Sono cresciuto in un’epoca peggiore e, per qualche aspetto migliore dell’attuale. Peggiore perché certamente, nonostante gli enormi crescenti problemi che ci assediano da ogni parte, gli esclusi di allora erano tali non solo rispetto alla realtà, ma anche alle possibilità, alle speranze di un’esistenza dignitosa. Migliore perché lo studio, per chi poteva fruirne, era un’avventura più personale, un piccolo giro del mondo anche se il mondo era tanto più piccolo.

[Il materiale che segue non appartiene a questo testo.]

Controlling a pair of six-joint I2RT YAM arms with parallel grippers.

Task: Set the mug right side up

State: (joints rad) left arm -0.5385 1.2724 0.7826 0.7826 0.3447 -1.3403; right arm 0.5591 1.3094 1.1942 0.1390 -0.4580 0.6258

Una scuola, soprattutto per gli studenti delle medie e del liceo, può essere «magistra vitae» anche per le nuove realtà che offre agli studenti affascinati dalla nuova visione del mondo con cui vengono a contatto, quasi arrivassero da altri universi. Ma la scuola, di ogni ordine e grado, trasmette, dovrebbe trasmettere, anche valori e avventure umane, un’esperienza epica dell’incontro con tanti altri, che vengono magari da lontano ma sui banchi sono vicini e si trovano dunque a vivere parte della loro giornata tra porte e finestre più aperte.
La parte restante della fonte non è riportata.